Across all the records, filter for lines with the word "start" and copy them.

(Data excerpts)
=====

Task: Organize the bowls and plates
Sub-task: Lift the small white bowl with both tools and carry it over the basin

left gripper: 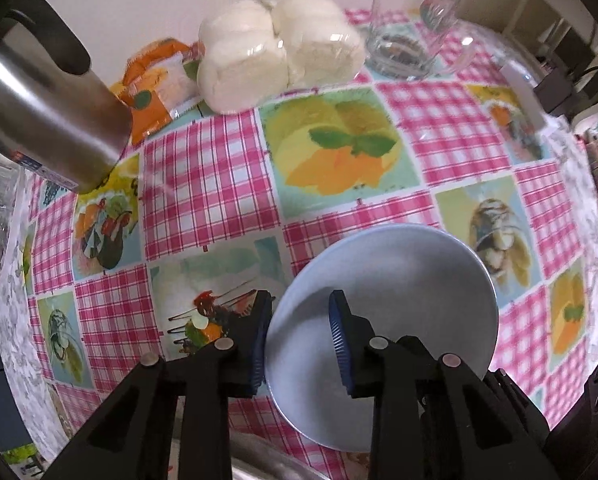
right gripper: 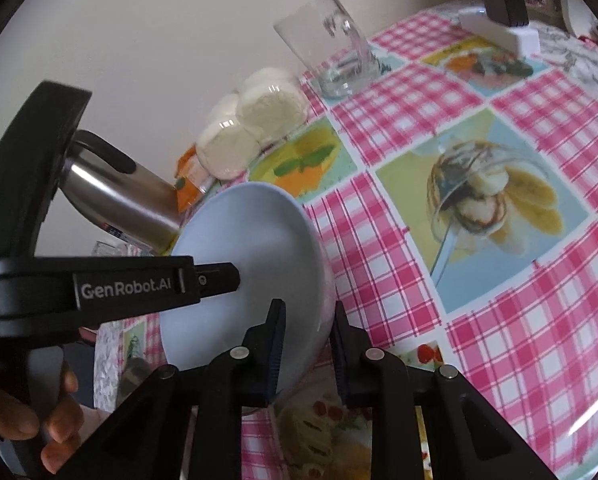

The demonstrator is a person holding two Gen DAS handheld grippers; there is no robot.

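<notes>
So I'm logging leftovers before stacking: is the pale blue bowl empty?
Empty: in both wrist views the bowl shows only its bare pale blue inside.
</notes>
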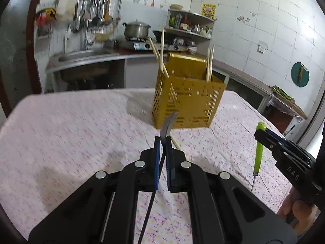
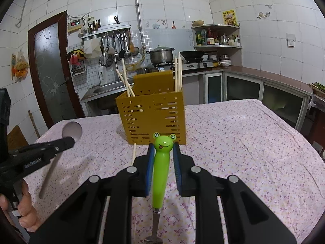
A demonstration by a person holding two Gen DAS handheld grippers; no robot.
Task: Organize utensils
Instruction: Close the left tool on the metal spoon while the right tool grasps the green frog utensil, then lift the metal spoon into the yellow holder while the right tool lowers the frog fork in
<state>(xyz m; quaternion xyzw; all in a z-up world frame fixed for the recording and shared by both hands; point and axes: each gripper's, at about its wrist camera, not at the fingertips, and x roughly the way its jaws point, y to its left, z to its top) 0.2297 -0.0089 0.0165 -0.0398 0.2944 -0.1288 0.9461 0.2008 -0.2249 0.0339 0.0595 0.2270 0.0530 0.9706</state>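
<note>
1. While the left gripper (image 1: 162, 140) clamps its fingers on a metal spoon (image 2: 71, 130) by the thin handle, the bowl rises past the tips.
2. Fingers of the right gripper (image 2: 163, 148) grasp a green frog-handled utensil (image 2: 160, 174); its metal end is cut off below.
3. Behind both, a yellow holder (image 2: 154, 118) with chopsticks (image 2: 178, 75) stands on the bench (image 2: 243, 142).

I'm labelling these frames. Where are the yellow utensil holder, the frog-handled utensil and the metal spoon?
yellow utensil holder (image 2: 154, 120), right wrist view, front wall.
frog-handled utensil (image 2: 161, 174), right wrist view, green handle.
metal spoon (image 1: 167, 125), left wrist view, bowl edge.
</note>
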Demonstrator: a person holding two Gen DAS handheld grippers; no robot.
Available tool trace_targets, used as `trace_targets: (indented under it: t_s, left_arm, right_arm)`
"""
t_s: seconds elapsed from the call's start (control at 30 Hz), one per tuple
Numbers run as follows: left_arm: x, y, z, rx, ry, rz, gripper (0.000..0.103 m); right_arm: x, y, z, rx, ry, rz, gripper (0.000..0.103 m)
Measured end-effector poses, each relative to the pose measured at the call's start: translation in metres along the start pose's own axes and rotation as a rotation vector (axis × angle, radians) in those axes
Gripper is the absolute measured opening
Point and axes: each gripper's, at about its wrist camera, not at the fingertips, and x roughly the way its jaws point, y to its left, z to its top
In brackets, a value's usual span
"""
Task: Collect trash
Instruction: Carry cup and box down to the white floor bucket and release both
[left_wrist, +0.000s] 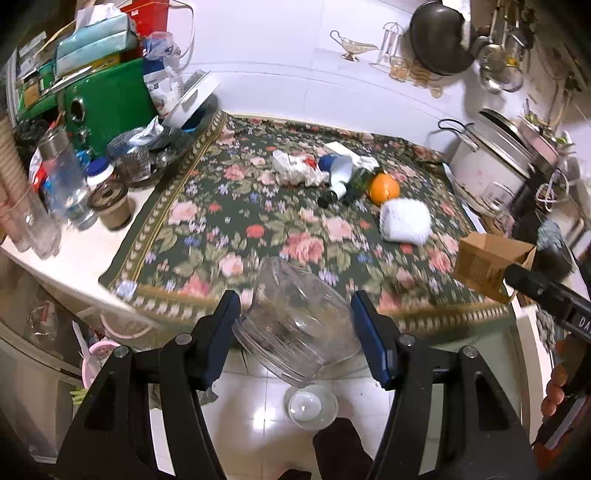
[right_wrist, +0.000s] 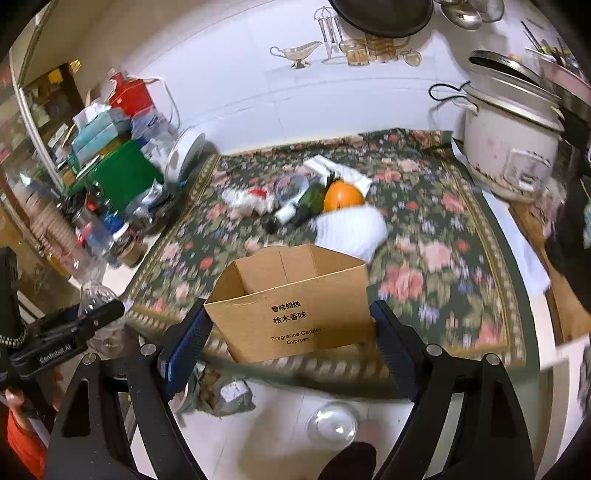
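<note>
Clear plastic bottle (left_wrist: 295, 325) sits clamped between the blue pads of the left hand-held gripper (left_wrist: 295, 317), at the near edge of the table (left_wrist: 85, 266), over the white tiled floor (left_wrist: 243, 406). Its long axis is tilted: the wide ribbed end points down and near, the narrower end up and far toward the flowered cloth (left_wrist: 229, 221). The right hand-held gripper (right_wrist: 291, 325) grasps a brown cardboard box (right_wrist: 291, 299) by its two side walls, held at the near edge of the cloth. The box stands upright, its open top facing up and its printed face toward the camera, long side running left to right. Farther on the cloth lie an orange (right_wrist: 342, 195), a green bottle (right_wrist: 312, 203), crumpled paper (left_wrist: 295, 168) and a white cloth (right_wrist: 351, 230).
</note>
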Motion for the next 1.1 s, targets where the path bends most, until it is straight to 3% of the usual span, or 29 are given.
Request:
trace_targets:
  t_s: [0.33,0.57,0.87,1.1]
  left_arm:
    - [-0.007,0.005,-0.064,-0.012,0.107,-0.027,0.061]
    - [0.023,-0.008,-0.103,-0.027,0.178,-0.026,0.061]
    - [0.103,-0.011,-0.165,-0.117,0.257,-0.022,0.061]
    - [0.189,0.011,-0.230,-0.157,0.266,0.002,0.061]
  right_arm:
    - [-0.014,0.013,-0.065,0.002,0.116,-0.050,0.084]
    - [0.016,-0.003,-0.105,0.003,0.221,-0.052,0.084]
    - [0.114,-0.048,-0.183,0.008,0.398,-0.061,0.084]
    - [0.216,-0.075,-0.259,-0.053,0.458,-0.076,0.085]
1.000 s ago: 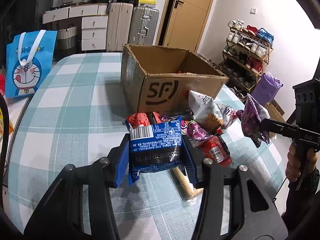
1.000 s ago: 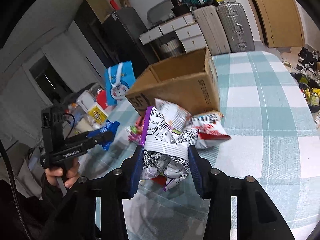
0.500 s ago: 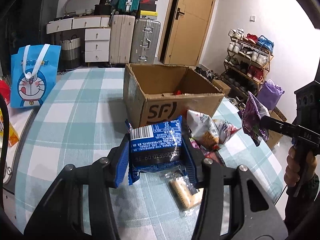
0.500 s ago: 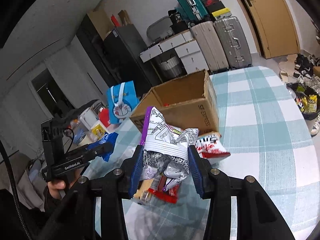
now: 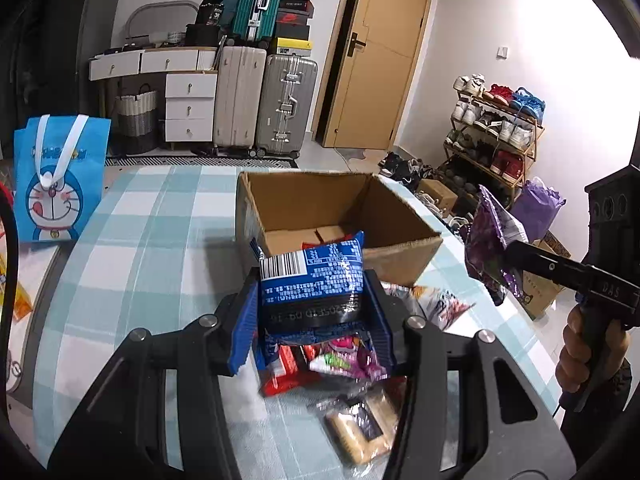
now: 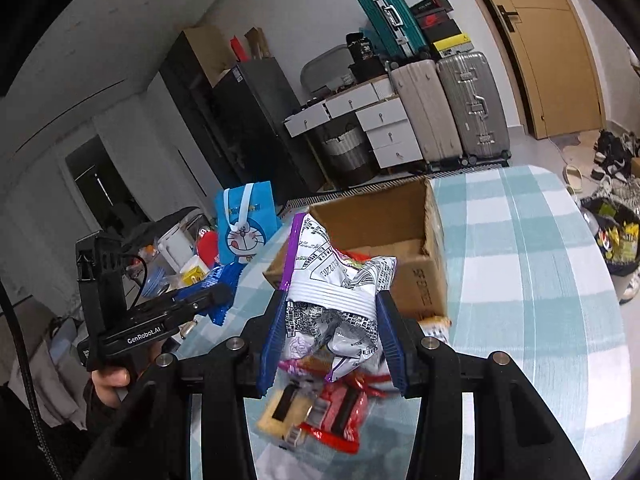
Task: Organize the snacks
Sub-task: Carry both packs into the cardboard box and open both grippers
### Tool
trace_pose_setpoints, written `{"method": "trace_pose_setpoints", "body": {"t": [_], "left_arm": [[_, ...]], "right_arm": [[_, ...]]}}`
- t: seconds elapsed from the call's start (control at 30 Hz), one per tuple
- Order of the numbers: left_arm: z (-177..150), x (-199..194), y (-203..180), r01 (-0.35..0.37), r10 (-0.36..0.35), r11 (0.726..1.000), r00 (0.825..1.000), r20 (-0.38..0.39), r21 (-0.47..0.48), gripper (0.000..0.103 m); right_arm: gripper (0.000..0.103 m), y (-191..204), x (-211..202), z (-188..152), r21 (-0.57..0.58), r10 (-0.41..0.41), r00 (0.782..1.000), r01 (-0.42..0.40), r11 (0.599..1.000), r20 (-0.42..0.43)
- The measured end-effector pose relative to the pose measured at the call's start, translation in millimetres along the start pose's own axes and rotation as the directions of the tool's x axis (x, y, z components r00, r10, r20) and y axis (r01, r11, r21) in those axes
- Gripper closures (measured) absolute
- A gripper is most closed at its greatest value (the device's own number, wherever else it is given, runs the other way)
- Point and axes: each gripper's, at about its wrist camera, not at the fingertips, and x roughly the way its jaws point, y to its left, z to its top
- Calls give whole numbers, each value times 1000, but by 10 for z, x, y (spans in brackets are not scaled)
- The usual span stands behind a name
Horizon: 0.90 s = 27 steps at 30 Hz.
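Left hand-held gripper (image 5: 312, 312), jaws closed on a blue rectangular foil snack packet (image 5: 312, 288) held above the table with the teal-and-white checked cloth (image 5: 132, 248); the packet's long axis runs across the jaws, barcode edge uppermost, pointing toward the open brown cardboard box (image 5: 396, 256) just beyond. Right hand-held gripper (image 6: 332, 332), jaws closed on a crumpled white-and-purple printed snack bag (image 6: 336, 300), also off the table; its long axis stands roughly upright, purple-edged end tilted up toward the box. Loose snacks lying under the grippers, a red wrapper (image 6: 340, 412) and a clear-wrapped biscuit pack (image 6: 280, 412), are blurred and partly covered by the gripper bodies. The box floor is mostly hidden by its near wall and the held packets. A blue cartoon-cat tote bag (image 5: 56, 184) stands at the table's left edge.
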Motion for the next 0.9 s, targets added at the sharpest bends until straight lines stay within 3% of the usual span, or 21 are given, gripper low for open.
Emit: {"method": "trace_pose_setpoints", "body": {"t": [0.47, 0.9], "left_arm": [[481, 219, -161, -37, 34, 998, 998, 57, 42, 57], [663, 730, -196, -70, 68, 996, 997, 31, 55, 57]], "right_arm": [[59, 15, 151, 395, -23, 2, 999, -1, 1000, 34], [59, -90, 512, 578, -15, -3, 1000, 3, 1000, 11]]}}
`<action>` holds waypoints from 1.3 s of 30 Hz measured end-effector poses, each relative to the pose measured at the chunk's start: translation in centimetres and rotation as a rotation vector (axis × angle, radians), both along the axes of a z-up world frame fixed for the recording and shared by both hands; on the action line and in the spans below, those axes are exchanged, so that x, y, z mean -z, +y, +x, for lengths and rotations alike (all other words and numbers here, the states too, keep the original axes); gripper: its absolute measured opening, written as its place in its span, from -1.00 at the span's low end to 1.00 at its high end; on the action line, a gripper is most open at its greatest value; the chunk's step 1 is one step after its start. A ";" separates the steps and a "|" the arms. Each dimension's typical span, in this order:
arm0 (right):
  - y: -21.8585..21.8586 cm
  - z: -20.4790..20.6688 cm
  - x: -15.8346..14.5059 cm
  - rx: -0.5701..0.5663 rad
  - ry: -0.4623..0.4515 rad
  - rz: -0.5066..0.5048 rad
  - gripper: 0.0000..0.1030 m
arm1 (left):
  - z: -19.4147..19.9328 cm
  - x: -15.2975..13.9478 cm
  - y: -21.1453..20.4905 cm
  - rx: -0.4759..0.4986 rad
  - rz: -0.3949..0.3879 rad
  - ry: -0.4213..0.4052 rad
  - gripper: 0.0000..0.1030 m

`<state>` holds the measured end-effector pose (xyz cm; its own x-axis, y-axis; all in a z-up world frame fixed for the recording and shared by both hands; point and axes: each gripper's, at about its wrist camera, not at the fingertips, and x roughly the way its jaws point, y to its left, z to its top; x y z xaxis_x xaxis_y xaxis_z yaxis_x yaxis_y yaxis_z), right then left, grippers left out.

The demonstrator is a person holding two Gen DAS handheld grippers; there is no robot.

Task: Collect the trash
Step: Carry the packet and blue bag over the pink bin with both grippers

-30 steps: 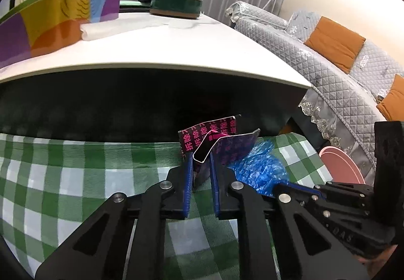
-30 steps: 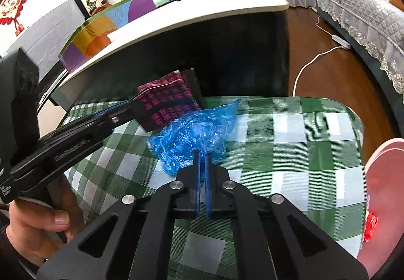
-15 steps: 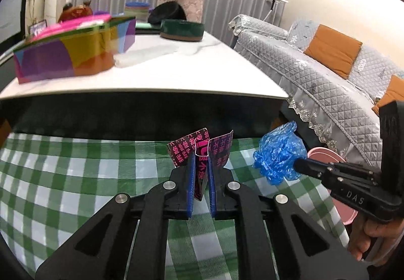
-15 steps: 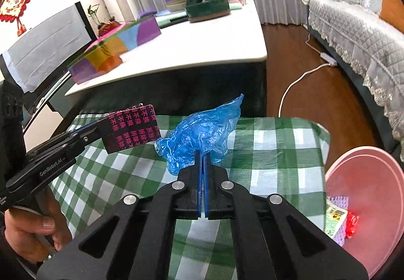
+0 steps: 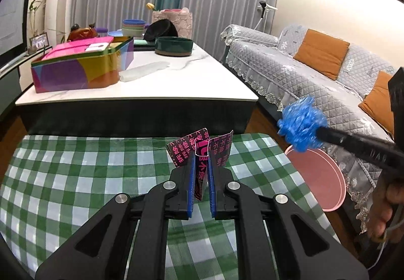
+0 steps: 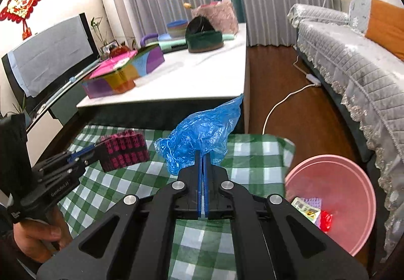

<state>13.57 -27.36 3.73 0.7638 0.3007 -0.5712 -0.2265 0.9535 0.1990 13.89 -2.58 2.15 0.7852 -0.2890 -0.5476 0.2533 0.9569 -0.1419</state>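
Grippers angle downward over the green-and-white checked cloth [image 5: 75, 179]. The left gripper [image 5: 201, 169] is clamped on a folded black wrapper with pink print [image 5: 199, 151], held clear of the cloth. The right gripper [image 6: 202, 161], jaws pressed together, pinches a crumpled blue plastic bag [image 6: 202, 133] beside the round pink plastic bin [image 6: 353, 179].

**Open air over the cloth, table ahead**

We see the green checked cloth [image 6: 252, 154] bare beneath us. Ahead, the white table [image 5: 176, 83] blocks the way; the sofa [image 6: 353, 73] walls the right. Between them, wood floor and the pink bin's [image 6: 353, 174] open mouth lie unobstructed.
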 end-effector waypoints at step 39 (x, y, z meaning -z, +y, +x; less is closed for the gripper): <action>-12.1 -4.2 1.2 0.220 -0.078 -0.068 -0.98 | -2.5 0.7 -8.7 0.135 0.009 -0.020 -0.82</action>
<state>9.41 -39.45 2.57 0.8495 0.0847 -0.5207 -0.0237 0.9922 0.1228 11.44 -11.30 1.41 0.7505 -0.3876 -0.5353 0.3823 0.9153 -0.1268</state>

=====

(Written solution)
t_s: seconds elapsed from the call's start (control at 30 Hz), one per tuple
Measured end-effector poses, each relative to the pose measured at the call's start: translation in metres along the start pose's own axes and rotation as a rotation vector (axis × angle, radians) in those axes
- t: seconds elapsed from the call's start (control at 30 Hz), one per tuple
- The measured end-effector pose relative to the pose measured at the call's start, translation in millimetres along the start pose's own axes and rotation as the directions of the tool's x axis (x, y, z components r00, r10, r20) and y axis (r01, r11, r21) in those axes
`<action>` holds waypoints from 1.3 s of 30 Hz measured end-effector poses, each relative to the pose measured at the chunk's start: translation in centimetres and rotation as a rotation vector (axis × angle, radians), both along the axes of a z-up world frame fixed for the recording and shared by both hands; on the action line and in the spans below, those axes are exchanged, so that x, y, z mean -z, +y, +x, for lengths and rotations alike (all other words and numbers here, the states too, keep the original axes); gripper: its absolute measured opening, written as its place in its span, from -1.00 at the span's low end to 1.00 at its high end; on the action line, a gripper is most open at its greatest value; the chunk's step 1 is one step after its start. A ";" separates the steps and a "|" the arms. Each dimension's typical span, in this order:

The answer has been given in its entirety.